[The task] Return each line of the data below exactly, omitting any pictures.

━━━ Supplied data

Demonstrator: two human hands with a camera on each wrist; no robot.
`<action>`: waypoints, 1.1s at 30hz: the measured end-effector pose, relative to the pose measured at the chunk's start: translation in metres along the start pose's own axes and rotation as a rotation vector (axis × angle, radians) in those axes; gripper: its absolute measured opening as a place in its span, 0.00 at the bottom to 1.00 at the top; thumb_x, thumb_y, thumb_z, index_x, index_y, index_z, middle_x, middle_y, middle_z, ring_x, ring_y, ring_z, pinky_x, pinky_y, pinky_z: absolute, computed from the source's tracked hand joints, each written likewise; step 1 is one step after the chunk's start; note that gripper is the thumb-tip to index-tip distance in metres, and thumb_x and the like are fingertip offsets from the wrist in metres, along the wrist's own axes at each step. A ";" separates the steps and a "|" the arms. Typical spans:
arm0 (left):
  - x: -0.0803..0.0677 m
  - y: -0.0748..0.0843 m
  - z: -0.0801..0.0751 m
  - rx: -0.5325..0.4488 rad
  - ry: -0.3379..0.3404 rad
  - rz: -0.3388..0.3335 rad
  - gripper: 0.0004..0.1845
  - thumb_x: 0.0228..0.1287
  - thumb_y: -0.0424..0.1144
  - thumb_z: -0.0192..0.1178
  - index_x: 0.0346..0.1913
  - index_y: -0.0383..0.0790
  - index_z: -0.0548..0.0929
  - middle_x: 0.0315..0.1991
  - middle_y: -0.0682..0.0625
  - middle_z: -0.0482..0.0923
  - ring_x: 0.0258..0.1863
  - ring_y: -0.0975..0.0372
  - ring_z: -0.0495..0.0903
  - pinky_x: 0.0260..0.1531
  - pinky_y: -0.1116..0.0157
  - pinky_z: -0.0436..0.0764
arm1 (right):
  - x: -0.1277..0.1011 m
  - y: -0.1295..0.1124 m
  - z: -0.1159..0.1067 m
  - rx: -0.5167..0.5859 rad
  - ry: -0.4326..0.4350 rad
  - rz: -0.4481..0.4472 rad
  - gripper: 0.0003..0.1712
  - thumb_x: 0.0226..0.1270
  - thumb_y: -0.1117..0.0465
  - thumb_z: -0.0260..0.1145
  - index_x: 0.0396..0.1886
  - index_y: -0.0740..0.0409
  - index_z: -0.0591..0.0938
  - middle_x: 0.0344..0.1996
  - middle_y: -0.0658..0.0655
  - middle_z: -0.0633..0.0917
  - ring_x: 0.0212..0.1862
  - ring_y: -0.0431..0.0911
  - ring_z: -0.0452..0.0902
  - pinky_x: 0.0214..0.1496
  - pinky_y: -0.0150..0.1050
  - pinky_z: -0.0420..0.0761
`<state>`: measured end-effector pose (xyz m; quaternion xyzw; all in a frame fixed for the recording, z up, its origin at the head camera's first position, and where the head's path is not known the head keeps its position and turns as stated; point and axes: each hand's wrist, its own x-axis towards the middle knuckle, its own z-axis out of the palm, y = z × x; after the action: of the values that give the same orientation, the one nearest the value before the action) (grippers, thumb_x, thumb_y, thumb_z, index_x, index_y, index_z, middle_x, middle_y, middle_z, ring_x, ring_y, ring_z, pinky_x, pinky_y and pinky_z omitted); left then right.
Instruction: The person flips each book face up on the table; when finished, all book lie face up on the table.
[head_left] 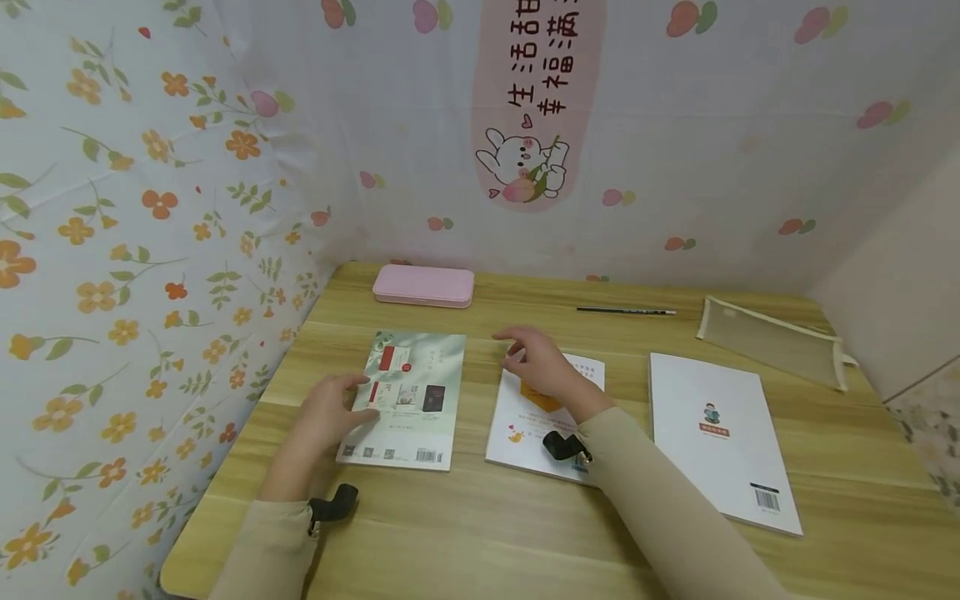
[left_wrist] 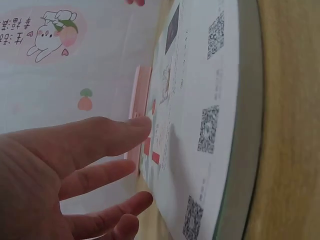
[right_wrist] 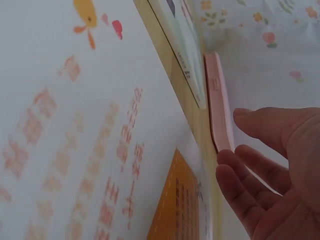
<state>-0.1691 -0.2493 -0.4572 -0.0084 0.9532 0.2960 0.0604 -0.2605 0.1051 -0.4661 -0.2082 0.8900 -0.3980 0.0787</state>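
Note:
My left hand hovers at the left edge of a pale green book, its thumb and fingers spread apart. In the left wrist view, nothing lies between those fingers, and the book's thick page edge faces the camera. Whether a fingertip touches the cover cannot be told. Over the upper part of a white book with an orange patch is my right hand, fingers loosely bent and holding nothing. That hand and its sleeve hide part of this book. The right wrist view shows relaxed fingers beyond the printed cover.
A pink pencil case lies at the back left of the wooden table. Behind the books is a black pencil. To the right are another white book and a beige mesh pouch. Patterned curtains border the table.

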 end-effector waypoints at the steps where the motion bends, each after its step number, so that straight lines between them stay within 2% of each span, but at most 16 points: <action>1: -0.001 -0.001 -0.001 0.011 -0.006 0.005 0.32 0.60 0.41 0.75 0.66 0.33 0.79 0.63 0.30 0.76 0.63 0.38 0.74 0.62 0.39 0.73 | 0.003 -0.002 0.002 -0.005 -0.004 -0.003 0.27 0.73 0.64 0.67 0.71 0.55 0.77 0.69 0.60 0.75 0.51 0.51 0.81 0.45 0.40 0.83; 5: -0.005 -0.005 -0.002 0.035 -0.024 0.026 0.33 0.56 0.41 0.77 0.65 0.34 0.80 0.62 0.29 0.77 0.62 0.38 0.75 0.61 0.39 0.74 | 0.012 -0.006 0.009 -0.016 -0.024 -0.009 0.28 0.72 0.65 0.68 0.70 0.56 0.77 0.68 0.60 0.76 0.56 0.53 0.80 0.50 0.42 0.84; 9: -0.007 -0.005 -0.001 0.036 -0.040 0.042 0.34 0.55 0.41 0.78 0.65 0.36 0.80 0.62 0.29 0.76 0.62 0.37 0.75 0.61 0.38 0.74 | 0.023 -0.006 0.014 -0.023 -0.026 -0.037 0.27 0.71 0.66 0.69 0.69 0.59 0.78 0.68 0.62 0.76 0.62 0.56 0.78 0.60 0.48 0.82; 15: -0.014 -0.007 -0.001 0.045 -0.053 0.071 0.34 0.54 0.40 0.79 0.64 0.36 0.81 0.60 0.30 0.74 0.59 0.39 0.75 0.60 0.39 0.75 | 0.038 -0.006 0.027 -0.135 -0.039 -0.133 0.28 0.69 0.68 0.69 0.68 0.64 0.78 0.68 0.68 0.76 0.69 0.60 0.73 0.72 0.53 0.73; 21: -0.027 -0.016 -0.002 0.053 -0.075 0.063 0.32 0.53 0.41 0.80 0.61 0.36 0.83 0.54 0.34 0.76 0.50 0.47 0.76 0.55 0.44 0.77 | 0.048 -0.014 0.040 -0.208 -0.116 -0.159 0.29 0.71 0.66 0.67 0.70 0.64 0.75 0.71 0.67 0.75 0.76 0.61 0.66 0.80 0.54 0.61; 25: -0.030 -0.020 -0.002 0.074 -0.081 0.059 0.33 0.52 0.42 0.81 0.62 0.38 0.83 0.52 0.36 0.77 0.46 0.50 0.76 0.51 0.47 0.77 | 0.051 -0.015 0.045 -0.253 -0.149 -0.144 0.28 0.73 0.62 0.67 0.70 0.60 0.77 0.72 0.63 0.74 0.76 0.60 0.64 0.80 0.54 0.59; 29: -0.026 -0.019 -0.003 0.092 -0.095 0.099 0.38 0.49 0.45 0.83 0.65 0.39 0.82 0.51 0.36 0.77 0.45 0.51 0.76 0.50 0.48 0.78 | 0.052 -0.014 0.042 -0.259 -0.122 -0.106 0.25 0.71 0.61 0.70 0.67 0.57 0.80 0.73 0.61 0.75 0.75 0.60 0.64 0.78 0.52 0.64; 33: -0.023 -0.018 -0.004 0.078 -0.138 0.100 0.44 0.44 0.46 0.84 0.68 0.40 0.80 0.51 0.36 0.76 0.46 0.51 0.76 0.50 0.50 0.77 | 0.054 -0.010 0.041 -0.269 -0.116 -0.116 0.25 0.70 0.62 0.71 0.66 0.58 0.81 0.73 0.61 0.74 0.75 0.60 0.65 0.77 0.52 0.64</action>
<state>-0.1463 -0.2672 -0.4611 0.0621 0.9569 0.2611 0.1113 -0.2935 0.0478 -0.4845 -0.2904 0.9157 -0.2666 0.0784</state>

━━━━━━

[Expected answer]
Demonstrator: two human hands with a camera on each wrist; no robot.
`<action>`: waypoints, 1.1s at 30hz: the measured end-effector pose, relative to the pose measured at the chunk's start: translation in metres along the start pose's own axes and rotation as a rotation vector (axis × angle, radians) in those axes; gripper: its absolute measured opening as a place in its span, 0.00 at the bottom to 1.00 at the top; thumb_x, thumb_y, thumb_z, index_x, index_y, index_z, middle_x, middle_y, middle_z, ring_x, ring_y, ring_z, pinky_x, pinky_y, pinky_z: absolute, computed from the source's tracked hand joints, each written likewise; step 1 is one step after the chunk's start; note that gripper is the thumb-tip to index-tip distance in metres, and thumb_x and the like are fingertip offsets from the wrist in metres, along the wrist's own axes at each step. A ";" separates the steps and a "|" the arms. Typical spans:
arm0 (left):
  - x: -0.0803..0.0677 m
  - y: -0.0748..0.0843 m
  - z: -0.0801..0.0751 m
  - rx: -0.5325..0.4488 rad
  - ry: -0.3379..0.3404 rad
  - rz: -0.3388..0.3335 rad
  - gripper: 0.0004..0.1845
  - thumb_x: 0.0228..0.1287
  - thumb_y: -0.0424..0.1144
  - thumb_z: -0.0192..0.1178
  - index_x: 0.0346..0.1913
  - index_y: -0.0383..0.0790
  - index_z: -0.0548..0.0929
  - middle_x: 0.0315..0.1991
  - middle_y: -0.0682..0.0625
  - middle_z: -0.0482..0.0923
  - ring_x: 0.0258..0.1863
  - ring_y: -0.0975..0.0372
  - ring_z: -0.0495..0.0903
  - pinky_x: 0.0260..0.1531
  - pinky_y: -0.1116..0.0157
  - pinky_z: -0.0436..0.0764
arm1 (right):
  - x: -0.1277..0.1011 m
  - y: -0.1295..0.1124 m
  - z: -0.1159..0.1067 m
  - rx: -0.5167..0.5859 rad
  - ry: -0.4326..0.4350 rad
  - rz: -0.4481..0.4472 rad
  - gripper: 0.0003..0.1712
  - thumb_x: 0.0226..0.1270
  - thumb_y: -0.1117..0.0465
  - thumb_z: -0.0260..0.1145
  - index_x: 0.0396..0.1886
  - index_y: -0.0740..0.0409
  - index_z: -0.0591..0.0938
  - middle_x: 0.0344..0.1996
  - middle_y: -0.0658..0.0655
  - middle_z: -0.0633..0.0917
  - ring_x: 0.0212..0.1862
  - ring_y: -0.0431..0.0911
  - ring_z: -0.0452..0.0902
  - pinky_x: 0.0214..0.1496
  - pinky_y: -0.0150..0.1050
  - pinky_z: -0.0420..0.0761
`<state>`: measured end-effector pose (xyz m; quaternion xyzw; all in a frame fixed for the recording, z up, its origin at the head camera's first position, and where the head's path is not known the head keeps its position and turns as stated; point and axes: each hand's wrist, its own x-axis towards the middle knuckle, its own z-axis out of the palm, y = z × x; after the action: of the values that give the same orientation, the one nearest the value before the action) (grippers, thumb_x, thumb_y, thumb_z, index_x, index_y, index_z, middle_x, middle_y, middle_z, ring_x, ring_y, ring_z, pinky_x, pinky_y and pinky_z omitted); left then right.
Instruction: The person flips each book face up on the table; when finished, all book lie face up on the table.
[head_left] 
[left_wrist] 
[right_wrist] 
<state>-0.1691 -0.2493 -0.4572 -0.0084 0.9532 0.2960 0.0604 -0.2605 0.1051 -0.4661 -0.2082 0.8900 -0.3980 0.0787</state>
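Note:
My left hand hovers at the left edge of a pale green book, its thumb and fingers spread apart. In the left wrist view, nothing lies between those fingers, and the book's thick page edge faces the camera. Whether a fingertip touches the cover cannot be told. Over the upper part of a white book with an orange patch is my right hand, fingers loosely bent and holding nothing. That hand and its sleeve hide part of this book. The right wrist view shows relaxed fingers beyond the printed cover.
A pink pencil case lies at the back left of the wooden table. Behind the books is a black pencil. To the right are another white book and a beige mesh pouch. Patterned curtains border the table.
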
 end-effector waypoints at the steps where the motion bends, each after its step number, so that straight lines between them stay within 2% of each span, but at most 16 points: <action>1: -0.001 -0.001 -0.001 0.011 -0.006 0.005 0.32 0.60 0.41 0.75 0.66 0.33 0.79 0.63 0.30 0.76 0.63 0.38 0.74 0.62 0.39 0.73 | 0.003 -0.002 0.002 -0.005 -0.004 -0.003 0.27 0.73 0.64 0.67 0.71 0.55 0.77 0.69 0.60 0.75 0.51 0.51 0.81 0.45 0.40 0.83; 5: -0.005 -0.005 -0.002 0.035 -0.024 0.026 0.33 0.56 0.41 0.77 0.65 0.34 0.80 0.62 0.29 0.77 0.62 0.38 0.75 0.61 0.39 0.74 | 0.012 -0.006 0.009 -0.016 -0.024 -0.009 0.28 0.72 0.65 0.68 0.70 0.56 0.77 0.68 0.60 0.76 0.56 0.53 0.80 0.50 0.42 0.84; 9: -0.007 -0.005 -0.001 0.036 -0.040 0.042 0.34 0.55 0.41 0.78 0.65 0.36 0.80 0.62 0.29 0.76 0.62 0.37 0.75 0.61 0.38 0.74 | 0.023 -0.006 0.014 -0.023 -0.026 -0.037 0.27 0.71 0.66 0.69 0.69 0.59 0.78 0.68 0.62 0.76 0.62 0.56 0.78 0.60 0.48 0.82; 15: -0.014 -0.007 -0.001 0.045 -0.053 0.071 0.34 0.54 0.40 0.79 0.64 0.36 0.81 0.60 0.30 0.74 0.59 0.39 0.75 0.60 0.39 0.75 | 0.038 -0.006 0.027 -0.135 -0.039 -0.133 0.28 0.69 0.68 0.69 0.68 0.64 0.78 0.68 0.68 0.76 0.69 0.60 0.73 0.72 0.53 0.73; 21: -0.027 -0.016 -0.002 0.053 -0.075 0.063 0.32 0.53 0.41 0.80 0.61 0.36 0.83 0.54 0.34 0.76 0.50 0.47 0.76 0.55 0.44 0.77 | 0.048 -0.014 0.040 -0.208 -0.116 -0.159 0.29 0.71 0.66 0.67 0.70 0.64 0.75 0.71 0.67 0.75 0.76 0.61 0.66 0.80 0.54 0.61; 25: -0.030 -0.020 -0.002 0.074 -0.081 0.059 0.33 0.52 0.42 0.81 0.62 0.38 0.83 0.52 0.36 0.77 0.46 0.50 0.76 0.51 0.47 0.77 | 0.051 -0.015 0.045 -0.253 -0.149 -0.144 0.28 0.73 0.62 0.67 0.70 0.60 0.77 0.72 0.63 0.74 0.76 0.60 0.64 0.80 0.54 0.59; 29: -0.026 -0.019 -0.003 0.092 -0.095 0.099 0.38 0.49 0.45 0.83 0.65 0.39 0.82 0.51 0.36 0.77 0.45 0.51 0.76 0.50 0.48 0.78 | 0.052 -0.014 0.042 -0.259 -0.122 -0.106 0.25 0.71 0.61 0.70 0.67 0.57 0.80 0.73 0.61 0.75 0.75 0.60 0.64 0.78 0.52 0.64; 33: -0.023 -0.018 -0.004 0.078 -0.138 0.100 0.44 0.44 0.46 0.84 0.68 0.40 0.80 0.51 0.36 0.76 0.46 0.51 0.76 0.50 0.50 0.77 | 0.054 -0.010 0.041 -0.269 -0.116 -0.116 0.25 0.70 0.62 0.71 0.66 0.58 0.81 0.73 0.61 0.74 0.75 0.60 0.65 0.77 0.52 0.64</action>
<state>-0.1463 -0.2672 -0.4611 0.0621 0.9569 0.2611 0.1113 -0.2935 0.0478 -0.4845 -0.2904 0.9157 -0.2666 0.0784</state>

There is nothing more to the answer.